Jean-Pierre nous explique que très peu de personnes restent dormir près de l'usine. La base de vie, « c'est pour ceux qui ont le sommeil lourd ! Ou ceux qui sont obligés d'être là plutôt... ». La plupart d'entre eux préfèrent dormir sur un parking en centre ville, près d'un restaurant à couscous, pour éviter le bruit et être plus tranquilles.

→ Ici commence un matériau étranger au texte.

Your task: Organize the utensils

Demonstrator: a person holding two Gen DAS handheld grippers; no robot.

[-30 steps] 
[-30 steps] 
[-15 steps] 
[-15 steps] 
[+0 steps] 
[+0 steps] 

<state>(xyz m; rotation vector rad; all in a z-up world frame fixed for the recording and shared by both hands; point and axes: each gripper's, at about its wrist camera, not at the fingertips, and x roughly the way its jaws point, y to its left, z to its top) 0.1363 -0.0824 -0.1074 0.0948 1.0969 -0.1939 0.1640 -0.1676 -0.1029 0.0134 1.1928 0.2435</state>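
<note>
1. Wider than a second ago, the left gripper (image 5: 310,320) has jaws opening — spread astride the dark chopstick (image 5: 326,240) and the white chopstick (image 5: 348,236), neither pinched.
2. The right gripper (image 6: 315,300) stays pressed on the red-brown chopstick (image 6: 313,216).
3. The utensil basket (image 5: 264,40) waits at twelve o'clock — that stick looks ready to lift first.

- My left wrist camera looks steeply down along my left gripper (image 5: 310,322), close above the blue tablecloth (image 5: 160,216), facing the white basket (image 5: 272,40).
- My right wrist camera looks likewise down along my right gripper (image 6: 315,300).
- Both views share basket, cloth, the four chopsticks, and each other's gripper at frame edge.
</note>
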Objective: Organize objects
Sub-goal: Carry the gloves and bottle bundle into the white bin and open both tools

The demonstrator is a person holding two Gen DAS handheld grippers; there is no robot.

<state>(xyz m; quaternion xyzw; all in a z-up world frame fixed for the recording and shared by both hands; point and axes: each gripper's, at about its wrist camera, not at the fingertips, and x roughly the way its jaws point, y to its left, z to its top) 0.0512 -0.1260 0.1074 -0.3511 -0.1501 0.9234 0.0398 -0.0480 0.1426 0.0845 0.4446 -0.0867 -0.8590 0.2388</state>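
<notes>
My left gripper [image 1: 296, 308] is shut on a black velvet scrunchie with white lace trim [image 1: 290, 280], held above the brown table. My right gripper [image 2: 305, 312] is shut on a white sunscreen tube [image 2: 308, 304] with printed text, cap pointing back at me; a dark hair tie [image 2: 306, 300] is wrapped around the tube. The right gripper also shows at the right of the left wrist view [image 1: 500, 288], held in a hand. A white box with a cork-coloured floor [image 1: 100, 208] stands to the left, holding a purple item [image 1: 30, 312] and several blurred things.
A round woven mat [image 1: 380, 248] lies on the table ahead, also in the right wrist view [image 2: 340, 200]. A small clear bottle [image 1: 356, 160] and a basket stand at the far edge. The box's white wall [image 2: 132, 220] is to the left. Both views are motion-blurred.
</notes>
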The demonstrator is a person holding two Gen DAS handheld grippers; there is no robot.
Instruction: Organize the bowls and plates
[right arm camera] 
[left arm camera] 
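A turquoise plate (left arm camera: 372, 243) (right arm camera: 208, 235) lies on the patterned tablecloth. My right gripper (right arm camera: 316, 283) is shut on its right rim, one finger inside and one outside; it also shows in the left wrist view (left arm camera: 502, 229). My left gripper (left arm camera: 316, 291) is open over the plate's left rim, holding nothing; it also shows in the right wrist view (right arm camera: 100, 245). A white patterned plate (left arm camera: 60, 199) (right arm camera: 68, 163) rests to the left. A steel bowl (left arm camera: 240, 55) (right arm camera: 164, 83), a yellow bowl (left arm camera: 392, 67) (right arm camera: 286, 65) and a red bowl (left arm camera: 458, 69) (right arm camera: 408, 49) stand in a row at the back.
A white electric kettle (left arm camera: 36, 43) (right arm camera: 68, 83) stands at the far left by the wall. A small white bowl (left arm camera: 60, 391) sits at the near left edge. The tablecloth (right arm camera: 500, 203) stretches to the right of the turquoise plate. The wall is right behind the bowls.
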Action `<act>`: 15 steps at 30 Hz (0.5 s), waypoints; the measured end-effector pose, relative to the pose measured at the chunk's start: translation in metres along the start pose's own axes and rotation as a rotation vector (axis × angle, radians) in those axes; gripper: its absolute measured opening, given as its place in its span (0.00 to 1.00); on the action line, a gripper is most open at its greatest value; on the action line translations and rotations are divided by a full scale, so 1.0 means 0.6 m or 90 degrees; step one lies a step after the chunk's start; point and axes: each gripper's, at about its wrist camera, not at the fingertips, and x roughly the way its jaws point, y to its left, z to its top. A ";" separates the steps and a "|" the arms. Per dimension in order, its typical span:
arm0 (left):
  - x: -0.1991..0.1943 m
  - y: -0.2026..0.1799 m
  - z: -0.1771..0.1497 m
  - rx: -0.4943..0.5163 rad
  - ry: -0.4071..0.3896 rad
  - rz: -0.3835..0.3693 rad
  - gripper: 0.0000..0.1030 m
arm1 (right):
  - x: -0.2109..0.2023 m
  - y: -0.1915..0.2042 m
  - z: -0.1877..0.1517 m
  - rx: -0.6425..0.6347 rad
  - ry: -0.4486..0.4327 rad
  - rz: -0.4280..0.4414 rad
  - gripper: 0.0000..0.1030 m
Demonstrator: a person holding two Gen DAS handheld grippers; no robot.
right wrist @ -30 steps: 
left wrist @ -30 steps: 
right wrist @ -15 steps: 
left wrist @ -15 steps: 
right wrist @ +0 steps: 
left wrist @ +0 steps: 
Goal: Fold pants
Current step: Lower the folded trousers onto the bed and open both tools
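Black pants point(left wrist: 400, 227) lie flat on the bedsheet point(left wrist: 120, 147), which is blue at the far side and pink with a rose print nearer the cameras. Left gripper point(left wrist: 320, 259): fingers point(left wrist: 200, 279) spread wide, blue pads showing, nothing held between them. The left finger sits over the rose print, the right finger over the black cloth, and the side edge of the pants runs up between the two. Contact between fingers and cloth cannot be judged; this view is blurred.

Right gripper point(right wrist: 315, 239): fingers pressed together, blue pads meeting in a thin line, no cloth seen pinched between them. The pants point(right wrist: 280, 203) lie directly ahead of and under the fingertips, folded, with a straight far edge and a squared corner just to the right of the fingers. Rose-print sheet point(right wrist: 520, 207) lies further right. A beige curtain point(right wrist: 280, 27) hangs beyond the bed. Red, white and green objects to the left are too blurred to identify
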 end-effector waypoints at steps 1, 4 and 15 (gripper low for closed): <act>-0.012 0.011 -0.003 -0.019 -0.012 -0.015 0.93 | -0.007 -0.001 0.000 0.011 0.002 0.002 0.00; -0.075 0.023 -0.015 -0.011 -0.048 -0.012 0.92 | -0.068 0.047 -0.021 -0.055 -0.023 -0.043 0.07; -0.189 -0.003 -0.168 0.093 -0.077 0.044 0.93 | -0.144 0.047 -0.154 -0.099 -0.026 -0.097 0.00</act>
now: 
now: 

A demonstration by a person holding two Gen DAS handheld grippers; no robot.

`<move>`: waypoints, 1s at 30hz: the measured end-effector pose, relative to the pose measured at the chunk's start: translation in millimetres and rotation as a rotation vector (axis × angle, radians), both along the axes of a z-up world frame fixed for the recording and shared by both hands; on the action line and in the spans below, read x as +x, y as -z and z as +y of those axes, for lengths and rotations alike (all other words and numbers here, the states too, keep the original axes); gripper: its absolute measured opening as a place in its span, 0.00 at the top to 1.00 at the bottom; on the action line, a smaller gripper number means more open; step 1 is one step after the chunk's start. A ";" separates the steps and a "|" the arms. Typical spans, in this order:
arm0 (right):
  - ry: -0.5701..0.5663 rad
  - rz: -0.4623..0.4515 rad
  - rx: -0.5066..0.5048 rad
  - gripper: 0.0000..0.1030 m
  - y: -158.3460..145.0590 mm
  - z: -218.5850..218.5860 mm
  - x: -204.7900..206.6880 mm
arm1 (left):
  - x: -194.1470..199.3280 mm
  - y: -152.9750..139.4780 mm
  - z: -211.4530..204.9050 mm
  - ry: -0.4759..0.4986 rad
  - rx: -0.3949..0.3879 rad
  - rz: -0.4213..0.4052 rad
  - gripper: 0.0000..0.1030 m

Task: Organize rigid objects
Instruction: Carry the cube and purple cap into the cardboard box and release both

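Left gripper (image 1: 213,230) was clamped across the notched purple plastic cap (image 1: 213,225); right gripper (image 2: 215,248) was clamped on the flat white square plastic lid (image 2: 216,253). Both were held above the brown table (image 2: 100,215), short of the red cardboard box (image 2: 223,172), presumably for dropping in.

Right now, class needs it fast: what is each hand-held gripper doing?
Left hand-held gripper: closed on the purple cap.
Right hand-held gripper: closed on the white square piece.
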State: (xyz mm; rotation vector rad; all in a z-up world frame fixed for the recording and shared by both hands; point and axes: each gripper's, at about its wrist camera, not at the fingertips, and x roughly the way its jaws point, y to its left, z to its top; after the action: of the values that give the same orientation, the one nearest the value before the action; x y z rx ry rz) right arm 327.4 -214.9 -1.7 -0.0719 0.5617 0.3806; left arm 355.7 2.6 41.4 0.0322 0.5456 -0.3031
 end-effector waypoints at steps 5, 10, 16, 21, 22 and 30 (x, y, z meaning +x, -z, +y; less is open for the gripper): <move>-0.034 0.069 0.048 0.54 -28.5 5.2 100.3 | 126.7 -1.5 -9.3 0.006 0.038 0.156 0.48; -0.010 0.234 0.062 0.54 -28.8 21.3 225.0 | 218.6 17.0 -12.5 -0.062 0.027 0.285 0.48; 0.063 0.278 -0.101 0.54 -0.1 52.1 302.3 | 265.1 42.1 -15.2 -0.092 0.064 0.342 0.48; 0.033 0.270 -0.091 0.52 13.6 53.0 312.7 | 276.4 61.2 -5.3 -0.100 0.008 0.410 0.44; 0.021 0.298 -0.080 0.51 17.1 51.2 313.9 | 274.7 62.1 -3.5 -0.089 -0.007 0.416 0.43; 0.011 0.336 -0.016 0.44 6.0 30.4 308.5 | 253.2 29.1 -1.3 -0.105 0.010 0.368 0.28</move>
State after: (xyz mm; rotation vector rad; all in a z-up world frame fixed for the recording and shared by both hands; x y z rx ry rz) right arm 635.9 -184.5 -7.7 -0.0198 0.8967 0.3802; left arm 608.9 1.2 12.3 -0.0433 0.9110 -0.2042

Il nous montre sa couchette et nous fait faire un tour du véhicule : « prends en photo l'avant ! Il est beau l'avant ! ». Lorsqu'ils sont en déplacement, les routiers touchent une prime pour le découchage, de 30 à 50 euros, « ce qui n'est pas assez pour se payer l'hôtel et les repas... ». Il achève la visite par une métaphore éloquente : « Un routier, c'est comme un chien : ça dort dans sa niche, ça pisse sur ses roues et ça mange dans sa gamelle ! ».